Anyone into conspiracies and skeptical of mainstream media will embrace Badditives! The 13 Most Harmful Food Additives in Your Diet—and How to Avoid Them. Even the quotation at the top of the cover proclaims that the book will offer protection from “a sordid story of fake science and dirty politics [that] empower[s] us with the knowledge of what’s actually in our food.” How 2017! To believe the claims in this book it helps to believe that conventional food and nutrition scientists, the government, the mainstream media and Big Food are conspiring to deliberately keep us ignorant—except, of course, when they aren’t. Scientific studies, governmental policies, news stories and organic-food purveyors that support the view of the authors are cited as proof for ground truth. Philosophy has a term for such reasoning—a hermeneutic circle also known as circular reasoning.

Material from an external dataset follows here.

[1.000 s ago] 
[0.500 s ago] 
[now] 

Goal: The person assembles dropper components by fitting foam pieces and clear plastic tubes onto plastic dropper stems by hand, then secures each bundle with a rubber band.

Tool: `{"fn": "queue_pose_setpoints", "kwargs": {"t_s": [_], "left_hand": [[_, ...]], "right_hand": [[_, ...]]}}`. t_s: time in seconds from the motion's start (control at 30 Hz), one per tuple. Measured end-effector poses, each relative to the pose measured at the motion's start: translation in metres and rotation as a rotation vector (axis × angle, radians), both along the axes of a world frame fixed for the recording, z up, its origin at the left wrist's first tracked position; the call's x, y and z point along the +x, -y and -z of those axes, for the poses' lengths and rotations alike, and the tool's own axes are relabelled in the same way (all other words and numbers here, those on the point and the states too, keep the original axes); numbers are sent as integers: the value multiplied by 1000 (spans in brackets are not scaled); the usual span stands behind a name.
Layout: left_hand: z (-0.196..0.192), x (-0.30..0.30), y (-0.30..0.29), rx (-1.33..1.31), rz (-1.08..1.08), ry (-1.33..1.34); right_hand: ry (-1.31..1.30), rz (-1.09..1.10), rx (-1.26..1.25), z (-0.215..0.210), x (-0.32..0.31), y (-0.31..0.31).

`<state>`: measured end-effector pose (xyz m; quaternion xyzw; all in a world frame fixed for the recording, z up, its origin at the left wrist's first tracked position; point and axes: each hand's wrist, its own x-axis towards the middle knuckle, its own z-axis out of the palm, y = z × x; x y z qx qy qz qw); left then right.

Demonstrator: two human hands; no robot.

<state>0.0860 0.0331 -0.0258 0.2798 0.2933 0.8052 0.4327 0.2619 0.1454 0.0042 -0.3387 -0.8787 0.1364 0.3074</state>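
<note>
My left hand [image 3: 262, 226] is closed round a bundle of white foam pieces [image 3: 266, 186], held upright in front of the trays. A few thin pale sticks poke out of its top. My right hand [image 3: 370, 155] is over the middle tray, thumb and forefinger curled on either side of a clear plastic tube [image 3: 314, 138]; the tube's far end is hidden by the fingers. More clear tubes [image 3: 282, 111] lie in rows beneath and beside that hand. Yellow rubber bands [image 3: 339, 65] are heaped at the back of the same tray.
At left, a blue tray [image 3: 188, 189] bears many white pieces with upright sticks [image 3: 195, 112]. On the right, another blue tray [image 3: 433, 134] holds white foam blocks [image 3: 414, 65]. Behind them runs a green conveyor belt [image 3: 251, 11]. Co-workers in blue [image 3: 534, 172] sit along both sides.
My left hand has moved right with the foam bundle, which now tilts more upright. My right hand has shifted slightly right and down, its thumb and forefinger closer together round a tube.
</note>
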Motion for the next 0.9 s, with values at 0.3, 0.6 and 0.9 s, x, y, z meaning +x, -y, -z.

Badditives associates these deadly additives with the rise in diseases such as ADHD, Alzheimer’s, diabetes, and nonalcoholic liver disease. We learn where to look for these dangerous food additives and how to avoid them. The premise of the book is that these badditives are actually more dangerous for our bodies than sugar and salt, although the picture on the front cover suggests otherwise. The underlying philosophy of the book appears to be the Precautionary Principle—“When an activity raises threats of harm to human health or the environment, precautionary measures should be taken even if some cause and effect relationships are not fully established scientifically.” The problem with this principle is that it can be used to eliminate almost every human activity from driving a car to cultivating the land to hunting and gathering. With respect to food preparation it could be used to eliminate eating both raw foods because of the danger of naturally occurring pathogens and cooked foods due to potential formation of carcinogens.
Like any book advocating a point of view there are some inherent contradictions in this one, but the contradictions seem to be more pronounced in Badditives. General consensus in food and nutrition science is considered suspect, but individual studies that challenge the status quo are cited as evidence of the dangers of such additives. Clean labels, which promise the removal of artificial ingredients, are hailed as natural ingredients are always better except when the ingredient happens to be carrageenan which is derived from seaweed. According to the book, ads for relief from stomach illness confirm the problem with today’s food supply, but are these issues more pronounced today or merely a manufactured demand by pushers of digestive pills and potions? In the same vein, did Americans really have body odor problems before deodorant manufacturers told them they did? Do we really need to wash our hair as often as shampoo ads suggest? Do all the ads for junk foods prove the need we have for sweets to live a satisfying life?
The authors raise the curtain to reveal “what they are not telling us.” “They” apparently refers to the food industry, the government, the media and scientists who study food and nutrition. I always find such leading statements about what is being deliberately hidden from by an amorphous “they” a tease. The topics discussed in the book can all be researched on the internet or in standard textbooks in food science and nutrition. The difference is that authoritative sources tend to discuss the positive and negative aspects of a specific additive from a nuanced perspective rather than using scare tactics and sensationalism. Based on my reading and background on this topic, I find that Wikipedia is a more accurate source on these additives than the book.
The number of specific additives listed don’t seem to add up to 13 alluded to in the subtitle of the book. I found 12 chapters of badditives. Three chapters covered broad categories: artificial colors, GMOs and partially hydrogenated oils. Two other chapters featured dangerous pairs: BHT & BHA and rBGH & rBST. Not that the exact number of badditives really matters. The number 13, however, is much scarier than 12 or 14 which would be more appropriate for the way the material is presented in the chapters. In addition to those additives mentioned above we learn about two elements (aluminum and fluoride), two derivatives of common amino acids (aspartame and MSG), artificial colors, a dangerous natural ingredient (carrageenan), a deceptive enzyme (transglutaminase aka meat glue), and the mother of all badditives (high fructose corn syrup). Notably absent from this list are artificial flavors, nitrates/nitrites, and sugar alcohols.
Isn’t time to stop pretending that the only chemicals in foods are those that are added during processing or formulation? Fresh foods contain numerous chemical compounds that are responsible for color, flavor, nutrition and all of their other properties. Complete absence of chemicals constitutes a vacuum. The same chemical can be of no consequence at low levels, beneficial at intermediate levels and toxic at even higher levels. Caffeine and alcohol are just two such examples. Some concerns have been legitimately raised in the scientific literature about the ingredients described in the book, but the presentation of solely negative aspects without any context is not useful. I do not personally worry about a danger in any of these additives at the levels I consume them. Using the same line of thought, however, readers would be wise to eliminate caffeine and alcoholic beverages before eliminating any of these badditives. The presence of chemicals in food, both those added to formulated foods and those naturally present in whole foods, will be the subject of blog posts during the rest of the month.
Thank you for all of you who visited me at the Springer Nature booth at IFT in Las Vegas.